(Records contained in a dataset)
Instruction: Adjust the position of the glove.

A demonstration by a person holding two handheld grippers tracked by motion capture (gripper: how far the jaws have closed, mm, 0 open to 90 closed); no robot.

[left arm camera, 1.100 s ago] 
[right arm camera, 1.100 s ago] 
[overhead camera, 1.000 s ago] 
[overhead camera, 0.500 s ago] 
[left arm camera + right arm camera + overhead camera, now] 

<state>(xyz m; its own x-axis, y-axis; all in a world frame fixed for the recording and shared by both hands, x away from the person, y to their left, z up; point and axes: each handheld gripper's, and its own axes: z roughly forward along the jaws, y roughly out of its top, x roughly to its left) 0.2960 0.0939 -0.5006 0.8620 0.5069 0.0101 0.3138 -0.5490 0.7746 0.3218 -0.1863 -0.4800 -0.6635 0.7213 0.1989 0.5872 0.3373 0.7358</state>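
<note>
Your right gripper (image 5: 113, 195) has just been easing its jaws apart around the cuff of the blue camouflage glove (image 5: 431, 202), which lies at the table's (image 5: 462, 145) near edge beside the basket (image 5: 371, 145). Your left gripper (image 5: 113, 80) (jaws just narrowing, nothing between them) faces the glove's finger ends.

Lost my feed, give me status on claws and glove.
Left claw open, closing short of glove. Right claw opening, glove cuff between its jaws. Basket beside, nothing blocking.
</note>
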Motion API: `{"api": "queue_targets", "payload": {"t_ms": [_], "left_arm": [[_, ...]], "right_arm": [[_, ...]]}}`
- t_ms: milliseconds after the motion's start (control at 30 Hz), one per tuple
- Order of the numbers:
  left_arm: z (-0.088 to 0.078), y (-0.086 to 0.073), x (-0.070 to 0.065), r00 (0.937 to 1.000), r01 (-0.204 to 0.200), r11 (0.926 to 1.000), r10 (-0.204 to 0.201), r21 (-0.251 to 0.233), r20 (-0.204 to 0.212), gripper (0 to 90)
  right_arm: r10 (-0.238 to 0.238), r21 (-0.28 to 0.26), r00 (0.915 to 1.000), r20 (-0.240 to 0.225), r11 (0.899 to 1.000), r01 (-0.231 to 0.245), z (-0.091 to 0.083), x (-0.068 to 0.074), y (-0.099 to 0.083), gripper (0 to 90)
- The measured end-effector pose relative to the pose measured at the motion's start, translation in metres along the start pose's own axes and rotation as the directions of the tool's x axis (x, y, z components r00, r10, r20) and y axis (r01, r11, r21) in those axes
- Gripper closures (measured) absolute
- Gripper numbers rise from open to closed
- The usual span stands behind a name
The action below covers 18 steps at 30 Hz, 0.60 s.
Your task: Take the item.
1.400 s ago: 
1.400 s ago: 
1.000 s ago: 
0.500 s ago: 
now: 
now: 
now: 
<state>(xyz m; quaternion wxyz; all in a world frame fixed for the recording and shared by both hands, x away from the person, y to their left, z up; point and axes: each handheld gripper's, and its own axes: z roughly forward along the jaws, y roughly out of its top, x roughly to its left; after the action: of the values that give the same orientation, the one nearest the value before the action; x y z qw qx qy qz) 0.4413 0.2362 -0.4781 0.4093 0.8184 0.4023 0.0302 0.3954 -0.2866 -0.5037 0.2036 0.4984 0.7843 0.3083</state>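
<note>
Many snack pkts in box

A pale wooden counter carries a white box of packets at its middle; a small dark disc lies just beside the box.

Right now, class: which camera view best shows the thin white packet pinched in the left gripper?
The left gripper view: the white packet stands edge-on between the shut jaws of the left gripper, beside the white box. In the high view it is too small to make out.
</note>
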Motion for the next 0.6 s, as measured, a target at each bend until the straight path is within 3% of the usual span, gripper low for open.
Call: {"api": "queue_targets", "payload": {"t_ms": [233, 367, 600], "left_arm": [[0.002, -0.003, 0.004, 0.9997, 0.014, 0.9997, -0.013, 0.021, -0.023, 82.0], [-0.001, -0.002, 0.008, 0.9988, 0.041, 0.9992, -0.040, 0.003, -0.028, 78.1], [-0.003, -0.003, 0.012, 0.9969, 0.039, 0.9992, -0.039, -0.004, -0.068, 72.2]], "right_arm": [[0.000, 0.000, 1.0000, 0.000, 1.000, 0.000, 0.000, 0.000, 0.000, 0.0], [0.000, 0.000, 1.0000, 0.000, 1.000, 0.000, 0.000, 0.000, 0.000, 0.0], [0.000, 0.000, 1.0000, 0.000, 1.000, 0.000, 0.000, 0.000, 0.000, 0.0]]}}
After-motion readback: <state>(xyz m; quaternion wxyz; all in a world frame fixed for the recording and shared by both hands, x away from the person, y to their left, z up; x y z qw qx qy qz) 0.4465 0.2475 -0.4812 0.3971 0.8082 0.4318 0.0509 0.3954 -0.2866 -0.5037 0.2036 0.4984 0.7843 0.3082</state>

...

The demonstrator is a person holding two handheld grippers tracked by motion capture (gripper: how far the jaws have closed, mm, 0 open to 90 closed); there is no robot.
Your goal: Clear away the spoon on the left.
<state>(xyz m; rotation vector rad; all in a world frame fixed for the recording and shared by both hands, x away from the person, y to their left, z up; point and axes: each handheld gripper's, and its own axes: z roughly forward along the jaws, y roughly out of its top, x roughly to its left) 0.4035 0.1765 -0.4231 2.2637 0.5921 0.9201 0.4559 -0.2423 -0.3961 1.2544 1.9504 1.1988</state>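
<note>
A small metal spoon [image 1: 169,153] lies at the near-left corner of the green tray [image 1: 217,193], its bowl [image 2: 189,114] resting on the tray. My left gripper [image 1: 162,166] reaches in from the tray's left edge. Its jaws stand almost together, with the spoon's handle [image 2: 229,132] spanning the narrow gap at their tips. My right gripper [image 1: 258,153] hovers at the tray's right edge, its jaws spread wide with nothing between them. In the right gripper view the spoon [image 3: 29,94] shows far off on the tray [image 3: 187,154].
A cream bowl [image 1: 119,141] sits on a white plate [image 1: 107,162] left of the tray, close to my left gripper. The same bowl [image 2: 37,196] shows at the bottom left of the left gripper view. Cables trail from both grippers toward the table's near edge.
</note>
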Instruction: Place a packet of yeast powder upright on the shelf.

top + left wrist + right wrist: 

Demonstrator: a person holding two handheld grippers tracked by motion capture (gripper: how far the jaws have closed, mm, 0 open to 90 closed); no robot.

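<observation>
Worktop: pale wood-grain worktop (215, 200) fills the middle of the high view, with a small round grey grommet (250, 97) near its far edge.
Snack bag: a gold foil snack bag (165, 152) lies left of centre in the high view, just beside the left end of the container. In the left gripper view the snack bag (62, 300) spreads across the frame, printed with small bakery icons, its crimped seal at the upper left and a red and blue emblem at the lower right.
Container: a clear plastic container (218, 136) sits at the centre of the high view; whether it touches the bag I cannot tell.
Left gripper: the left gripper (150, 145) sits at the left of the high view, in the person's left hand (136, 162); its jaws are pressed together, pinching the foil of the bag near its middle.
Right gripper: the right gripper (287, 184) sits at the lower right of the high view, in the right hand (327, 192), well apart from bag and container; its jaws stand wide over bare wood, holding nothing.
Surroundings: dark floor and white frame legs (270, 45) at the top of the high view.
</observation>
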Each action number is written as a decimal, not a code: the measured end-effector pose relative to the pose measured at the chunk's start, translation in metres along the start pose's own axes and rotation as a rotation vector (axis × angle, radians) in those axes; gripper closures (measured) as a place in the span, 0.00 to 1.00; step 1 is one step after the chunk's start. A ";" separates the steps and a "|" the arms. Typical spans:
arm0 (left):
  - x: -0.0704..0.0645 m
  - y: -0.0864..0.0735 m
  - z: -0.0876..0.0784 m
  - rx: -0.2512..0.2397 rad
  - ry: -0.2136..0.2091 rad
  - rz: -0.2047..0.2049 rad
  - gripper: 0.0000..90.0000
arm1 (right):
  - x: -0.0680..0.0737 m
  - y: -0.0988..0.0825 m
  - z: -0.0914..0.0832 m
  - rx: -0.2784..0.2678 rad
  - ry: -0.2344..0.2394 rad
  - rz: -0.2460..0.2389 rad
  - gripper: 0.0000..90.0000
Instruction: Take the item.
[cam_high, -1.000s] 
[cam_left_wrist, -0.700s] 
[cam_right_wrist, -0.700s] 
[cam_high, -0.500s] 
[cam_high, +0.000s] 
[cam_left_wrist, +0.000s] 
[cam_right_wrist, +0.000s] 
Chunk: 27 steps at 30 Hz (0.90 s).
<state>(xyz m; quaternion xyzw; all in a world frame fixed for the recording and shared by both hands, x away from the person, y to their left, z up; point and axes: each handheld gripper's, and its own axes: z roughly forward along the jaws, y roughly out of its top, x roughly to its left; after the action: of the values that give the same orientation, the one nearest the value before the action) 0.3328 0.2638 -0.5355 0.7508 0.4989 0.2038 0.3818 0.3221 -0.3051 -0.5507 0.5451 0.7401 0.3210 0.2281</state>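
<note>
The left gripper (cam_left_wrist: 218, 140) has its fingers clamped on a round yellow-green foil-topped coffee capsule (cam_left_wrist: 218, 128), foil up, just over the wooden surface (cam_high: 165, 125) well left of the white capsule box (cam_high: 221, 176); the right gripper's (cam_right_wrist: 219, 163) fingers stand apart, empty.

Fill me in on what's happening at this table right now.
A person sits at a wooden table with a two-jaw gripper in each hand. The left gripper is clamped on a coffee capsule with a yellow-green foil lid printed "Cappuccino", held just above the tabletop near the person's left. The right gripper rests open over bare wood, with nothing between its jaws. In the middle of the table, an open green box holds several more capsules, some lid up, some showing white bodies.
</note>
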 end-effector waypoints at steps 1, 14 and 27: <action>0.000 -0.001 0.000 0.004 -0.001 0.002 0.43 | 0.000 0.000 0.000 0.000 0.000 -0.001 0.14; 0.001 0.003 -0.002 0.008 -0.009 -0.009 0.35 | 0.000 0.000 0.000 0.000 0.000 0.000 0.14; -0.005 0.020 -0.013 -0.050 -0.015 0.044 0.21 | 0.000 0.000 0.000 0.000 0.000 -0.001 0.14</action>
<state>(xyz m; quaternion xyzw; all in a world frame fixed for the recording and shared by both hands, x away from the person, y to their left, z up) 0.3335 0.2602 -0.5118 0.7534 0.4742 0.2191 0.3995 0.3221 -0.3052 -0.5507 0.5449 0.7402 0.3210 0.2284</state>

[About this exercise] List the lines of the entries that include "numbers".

[Solution to the problem]
- Order of the numbers:
- Gripper numbers rise from open to closed

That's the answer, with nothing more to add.